### Description of the task
In the records, find each line where "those" occurs, and copy it.

### Record excerpts
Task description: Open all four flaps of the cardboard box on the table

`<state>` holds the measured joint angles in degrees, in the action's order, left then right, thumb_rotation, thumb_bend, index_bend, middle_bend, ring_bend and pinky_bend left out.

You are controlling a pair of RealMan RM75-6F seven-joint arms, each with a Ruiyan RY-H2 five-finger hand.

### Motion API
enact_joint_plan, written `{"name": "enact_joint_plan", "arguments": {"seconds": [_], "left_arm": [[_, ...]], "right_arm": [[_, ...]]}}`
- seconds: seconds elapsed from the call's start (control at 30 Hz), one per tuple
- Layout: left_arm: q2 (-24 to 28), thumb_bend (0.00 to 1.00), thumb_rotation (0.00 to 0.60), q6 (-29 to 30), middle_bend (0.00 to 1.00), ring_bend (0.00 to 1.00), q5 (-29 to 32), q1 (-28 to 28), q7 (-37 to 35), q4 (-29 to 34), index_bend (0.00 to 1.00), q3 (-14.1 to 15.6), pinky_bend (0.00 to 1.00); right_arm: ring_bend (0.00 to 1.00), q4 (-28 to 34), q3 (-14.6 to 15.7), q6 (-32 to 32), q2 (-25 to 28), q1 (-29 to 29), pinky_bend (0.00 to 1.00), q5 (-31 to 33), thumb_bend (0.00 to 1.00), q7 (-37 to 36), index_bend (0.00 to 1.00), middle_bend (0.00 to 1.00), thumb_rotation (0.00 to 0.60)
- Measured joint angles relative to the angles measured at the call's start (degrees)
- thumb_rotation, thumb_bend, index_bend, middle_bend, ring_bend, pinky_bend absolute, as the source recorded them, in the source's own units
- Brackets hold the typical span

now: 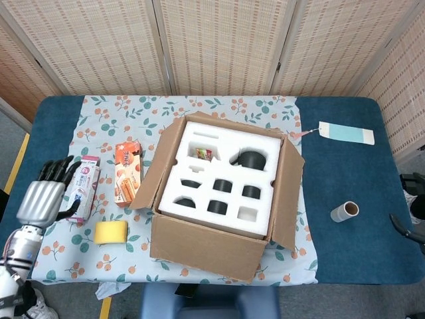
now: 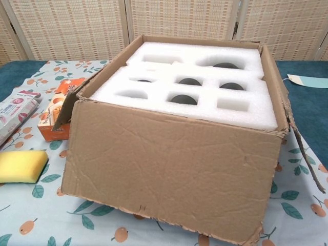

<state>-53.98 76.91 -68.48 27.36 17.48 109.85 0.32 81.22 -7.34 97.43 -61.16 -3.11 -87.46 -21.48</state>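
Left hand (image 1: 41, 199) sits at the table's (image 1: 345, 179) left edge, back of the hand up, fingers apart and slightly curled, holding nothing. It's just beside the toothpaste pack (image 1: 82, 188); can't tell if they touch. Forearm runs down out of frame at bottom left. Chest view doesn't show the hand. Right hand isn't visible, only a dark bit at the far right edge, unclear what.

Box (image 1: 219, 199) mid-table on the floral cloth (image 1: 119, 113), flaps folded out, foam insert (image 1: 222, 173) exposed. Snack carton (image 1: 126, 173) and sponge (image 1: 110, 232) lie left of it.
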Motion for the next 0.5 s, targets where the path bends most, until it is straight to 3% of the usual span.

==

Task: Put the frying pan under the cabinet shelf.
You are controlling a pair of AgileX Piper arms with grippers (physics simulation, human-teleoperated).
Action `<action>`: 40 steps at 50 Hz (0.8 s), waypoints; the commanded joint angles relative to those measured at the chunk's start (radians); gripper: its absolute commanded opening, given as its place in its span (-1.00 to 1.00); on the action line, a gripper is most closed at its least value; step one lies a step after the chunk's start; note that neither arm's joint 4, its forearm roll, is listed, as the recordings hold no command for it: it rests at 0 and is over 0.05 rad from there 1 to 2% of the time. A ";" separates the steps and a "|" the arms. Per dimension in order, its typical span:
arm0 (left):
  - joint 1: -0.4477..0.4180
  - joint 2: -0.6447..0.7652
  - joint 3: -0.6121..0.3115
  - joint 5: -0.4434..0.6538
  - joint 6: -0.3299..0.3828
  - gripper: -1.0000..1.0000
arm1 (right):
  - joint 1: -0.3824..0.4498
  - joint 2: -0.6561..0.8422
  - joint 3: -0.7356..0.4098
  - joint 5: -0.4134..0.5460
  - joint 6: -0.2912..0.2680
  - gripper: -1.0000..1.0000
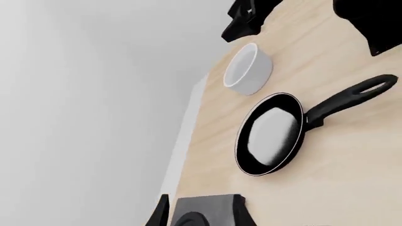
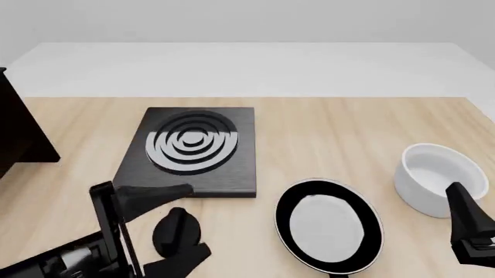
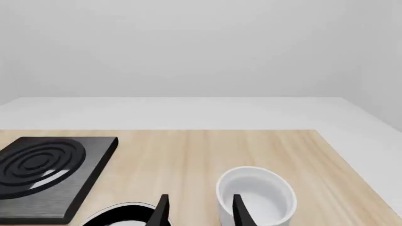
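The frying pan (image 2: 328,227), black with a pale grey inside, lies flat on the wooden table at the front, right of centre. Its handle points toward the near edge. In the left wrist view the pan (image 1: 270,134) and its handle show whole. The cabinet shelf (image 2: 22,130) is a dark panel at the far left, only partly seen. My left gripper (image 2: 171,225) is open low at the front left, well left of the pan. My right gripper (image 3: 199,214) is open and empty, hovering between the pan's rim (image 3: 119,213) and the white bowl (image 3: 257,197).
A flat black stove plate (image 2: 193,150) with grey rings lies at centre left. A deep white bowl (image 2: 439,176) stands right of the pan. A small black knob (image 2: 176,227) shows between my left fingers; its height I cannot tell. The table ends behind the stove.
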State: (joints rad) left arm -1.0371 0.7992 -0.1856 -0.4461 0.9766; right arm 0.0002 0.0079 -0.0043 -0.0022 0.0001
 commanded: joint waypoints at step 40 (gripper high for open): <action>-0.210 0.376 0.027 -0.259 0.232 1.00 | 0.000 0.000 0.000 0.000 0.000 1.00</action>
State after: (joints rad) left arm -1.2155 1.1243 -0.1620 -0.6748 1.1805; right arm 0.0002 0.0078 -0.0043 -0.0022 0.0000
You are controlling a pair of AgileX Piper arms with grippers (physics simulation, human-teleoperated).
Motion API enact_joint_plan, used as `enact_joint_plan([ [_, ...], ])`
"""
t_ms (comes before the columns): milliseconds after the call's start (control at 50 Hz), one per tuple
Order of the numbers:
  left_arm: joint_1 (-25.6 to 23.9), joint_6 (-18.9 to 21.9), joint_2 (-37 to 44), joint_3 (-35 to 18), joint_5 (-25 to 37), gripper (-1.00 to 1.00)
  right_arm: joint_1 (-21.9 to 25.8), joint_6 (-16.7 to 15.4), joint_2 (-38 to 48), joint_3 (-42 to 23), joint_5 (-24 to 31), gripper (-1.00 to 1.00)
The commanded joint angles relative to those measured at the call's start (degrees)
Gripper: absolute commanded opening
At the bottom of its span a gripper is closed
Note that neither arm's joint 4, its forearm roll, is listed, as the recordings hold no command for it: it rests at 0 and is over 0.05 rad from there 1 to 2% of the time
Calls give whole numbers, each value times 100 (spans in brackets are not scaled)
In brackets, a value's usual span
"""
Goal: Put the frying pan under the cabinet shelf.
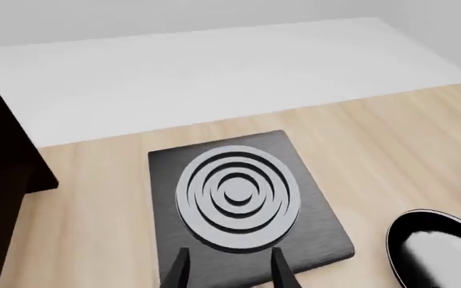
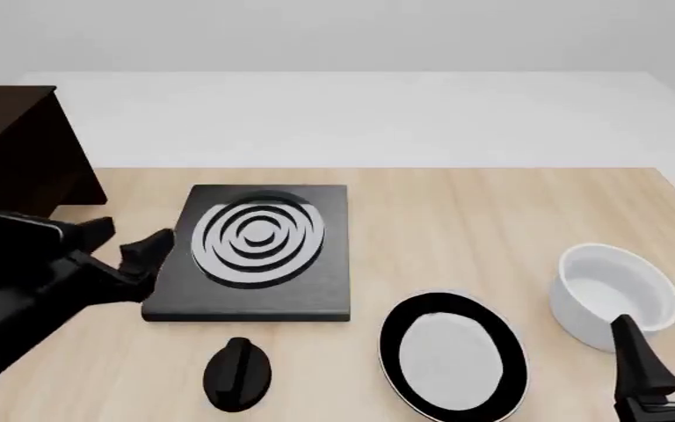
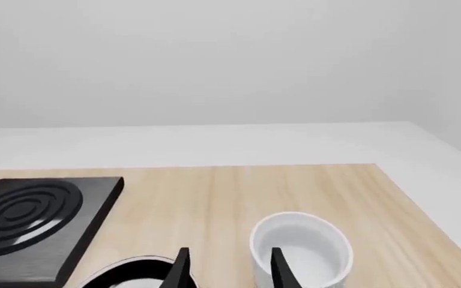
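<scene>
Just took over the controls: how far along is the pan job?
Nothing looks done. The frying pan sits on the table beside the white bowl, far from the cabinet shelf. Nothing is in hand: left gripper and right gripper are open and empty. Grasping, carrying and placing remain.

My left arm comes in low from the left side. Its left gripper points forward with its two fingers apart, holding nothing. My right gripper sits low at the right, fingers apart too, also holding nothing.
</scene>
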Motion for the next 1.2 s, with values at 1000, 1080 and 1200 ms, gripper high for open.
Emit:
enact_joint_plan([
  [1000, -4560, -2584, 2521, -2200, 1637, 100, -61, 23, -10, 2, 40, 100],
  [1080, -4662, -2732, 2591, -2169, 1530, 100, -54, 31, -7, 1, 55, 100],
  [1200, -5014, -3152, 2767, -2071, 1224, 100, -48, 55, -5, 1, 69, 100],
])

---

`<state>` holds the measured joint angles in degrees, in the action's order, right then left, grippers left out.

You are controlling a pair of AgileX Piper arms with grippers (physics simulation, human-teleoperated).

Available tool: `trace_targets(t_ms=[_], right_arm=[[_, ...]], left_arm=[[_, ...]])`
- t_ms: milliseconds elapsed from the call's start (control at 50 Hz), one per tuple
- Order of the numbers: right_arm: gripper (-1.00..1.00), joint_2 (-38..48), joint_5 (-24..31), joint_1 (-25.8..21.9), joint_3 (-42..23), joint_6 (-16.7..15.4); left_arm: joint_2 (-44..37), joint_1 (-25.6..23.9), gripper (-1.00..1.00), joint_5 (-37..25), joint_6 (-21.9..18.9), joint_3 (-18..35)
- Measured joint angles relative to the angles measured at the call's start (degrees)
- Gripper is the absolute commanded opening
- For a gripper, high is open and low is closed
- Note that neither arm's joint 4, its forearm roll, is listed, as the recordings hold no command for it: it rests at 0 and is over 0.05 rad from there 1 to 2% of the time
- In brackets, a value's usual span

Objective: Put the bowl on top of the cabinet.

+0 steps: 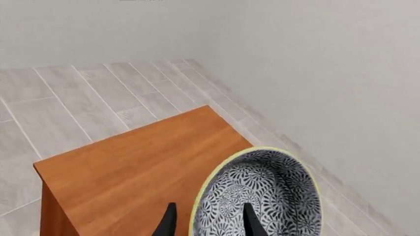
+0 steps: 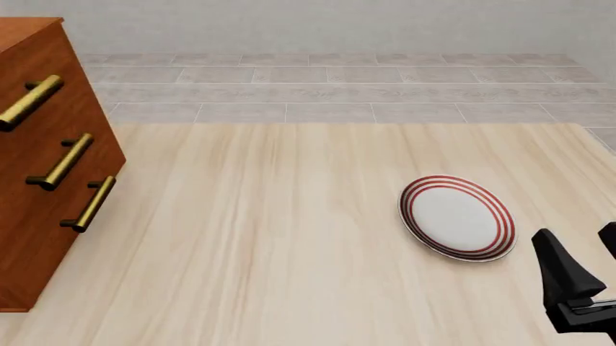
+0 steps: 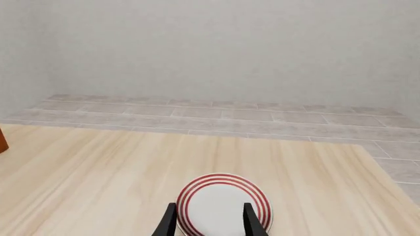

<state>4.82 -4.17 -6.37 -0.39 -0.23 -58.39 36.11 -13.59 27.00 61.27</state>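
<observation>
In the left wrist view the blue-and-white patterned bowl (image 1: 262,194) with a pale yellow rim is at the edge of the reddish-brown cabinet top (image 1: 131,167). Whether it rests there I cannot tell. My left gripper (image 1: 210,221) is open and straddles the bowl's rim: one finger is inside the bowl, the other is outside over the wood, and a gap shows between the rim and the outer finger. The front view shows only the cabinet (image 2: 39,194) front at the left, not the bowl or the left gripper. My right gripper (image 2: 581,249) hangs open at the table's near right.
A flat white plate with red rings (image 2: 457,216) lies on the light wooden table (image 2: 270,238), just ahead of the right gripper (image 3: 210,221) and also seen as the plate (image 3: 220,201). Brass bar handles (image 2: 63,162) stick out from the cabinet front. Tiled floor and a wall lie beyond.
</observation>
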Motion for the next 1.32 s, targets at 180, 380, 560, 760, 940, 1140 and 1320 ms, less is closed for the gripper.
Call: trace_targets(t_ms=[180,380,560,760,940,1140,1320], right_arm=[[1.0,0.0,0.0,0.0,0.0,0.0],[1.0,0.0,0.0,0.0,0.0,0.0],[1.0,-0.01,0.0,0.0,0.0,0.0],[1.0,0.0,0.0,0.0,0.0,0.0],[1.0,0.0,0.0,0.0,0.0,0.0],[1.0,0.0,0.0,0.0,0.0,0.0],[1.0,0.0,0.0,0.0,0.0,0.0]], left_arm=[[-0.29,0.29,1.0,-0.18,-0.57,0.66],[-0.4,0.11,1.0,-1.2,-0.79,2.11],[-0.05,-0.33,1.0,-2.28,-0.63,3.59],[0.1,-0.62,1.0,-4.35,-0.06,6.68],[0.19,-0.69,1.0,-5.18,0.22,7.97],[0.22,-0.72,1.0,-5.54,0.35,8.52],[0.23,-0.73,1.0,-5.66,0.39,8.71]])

### Task response
Action `<action>`: 40 steps at 50 Hz (0.8 s), waypoints; the commanded joint angles relative to those measured at the chunk's start (radians); gripper: its absolute commanded opening, given as its place in its span (-1.00 to 1.00); on the action line, a gripper is most closed at its least value; step one lies a step after the chunk's start; note that neither arm's joint 4, its forearm roll, is listed, as the recordings hold no command for it: it rests at 0 and is over 0.05 rad from there 1 to 2% of the time. A ";" separates the steps and a "|" the arms. Per dimension in order, its typical span:
The commanded joint angles relative to those measured at the call's start (degrees)

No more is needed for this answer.